Over the past 10 or 15 years as I have worked in various technical organizations, I have been faced with debating the pros and cons of various storage devices and how they impact the performance of SQL Server.
In my current role as Manager of Software Engineering, I began to question the use of our NetApp FAS-3160 storage device for our SQL Server installations. I began to see disk queueing and latency in our production environment. Like any other SQL Architect worth their salt, I immediately blamed the IT guys and their IO device. I met with our IT Team and with Engineers off site at NetApp to discuss my concerns and to discover any ways that we could potentially improve our SQL performance and this is what I learned.
In the world of enterprise storage appliances, devices are basically segregated in to 2 categories: Network Attached Storage (NAS) Devices and Storage Area Network (SAN) devices. There is a huge difference between these two types of appliances and what their intended purpose is and in how they store and acess data.
The NAS and "File Level Storage"
A NAS is intended to provide simple, inexpensive file level storage for an organization (Essentially a large file share). A NAS accesses the data stored on it by the file name and byte offsets. Although, you can get good IO performance out of a NAS, the primary intent of a NAS is not to provide screaming performance at the IO Level. The primary purpose of a NAS is to provide bulk disk storage at a reasonable price for storing files. The NAS is exposed to users over the network and typically uses Ethernet and TCP\IP based protocols to communicate back and forth between client and host (NFS or SMB/CIFS).
The prices for a NAS can vary widely depending on the amount of storage and the level of performance required, but typically you will see these devices being in the range of hundreds of thousands of dollars. I believe the ones Ive worked with in the past and present have been in the $250k - $300k range.
The SAN and "Block Level Storage"
The SAN is intended to be seen (and accessed) as a regular disk drive to a server. SAN devices read and write data as raw data blocks, not by file name and offset. The intent of a SAN is to provide high performance storage for the most demanding, IO Intensive workloads in an organization. SAN devices are not intended to be a low cost storage solution. SAN devices typically use fiber channel (FC, FCoE) or iSCSI connections to communicate between the client and the host.

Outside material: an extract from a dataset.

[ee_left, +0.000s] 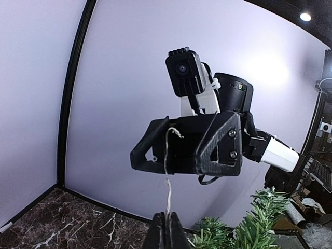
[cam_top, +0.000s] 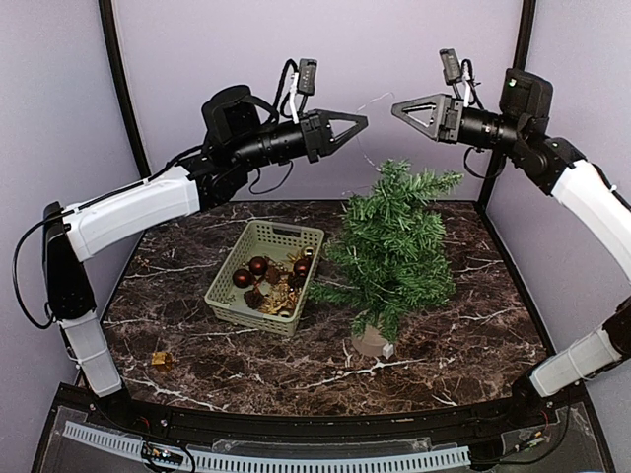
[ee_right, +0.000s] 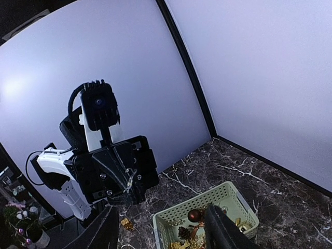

Due to the high performance requirements of the typical SAN devices, these appliances tend to be extremely expensive. Typically, SAN hardware will range in the millions of dollars. The SAN appliances I have worked with in the past have been well over $1 million.
Death By Documentation
As I began researching our NetApp device, the way we were using it, and the way we had it configured, I got more and more confused. The first thing I found when I "googled" the FAS-3160 was that it supports BOTH NAS and SAN protocols. In other words, it supports both file level and block level storage. I didnt understand how this could be true.
As I dug deeper and deeper into the documentation, I was completely baffled. I had to ask, "Is this thing a NAS or is it a SAN?" The answer, as I found from research, was "YES"; it's both actually.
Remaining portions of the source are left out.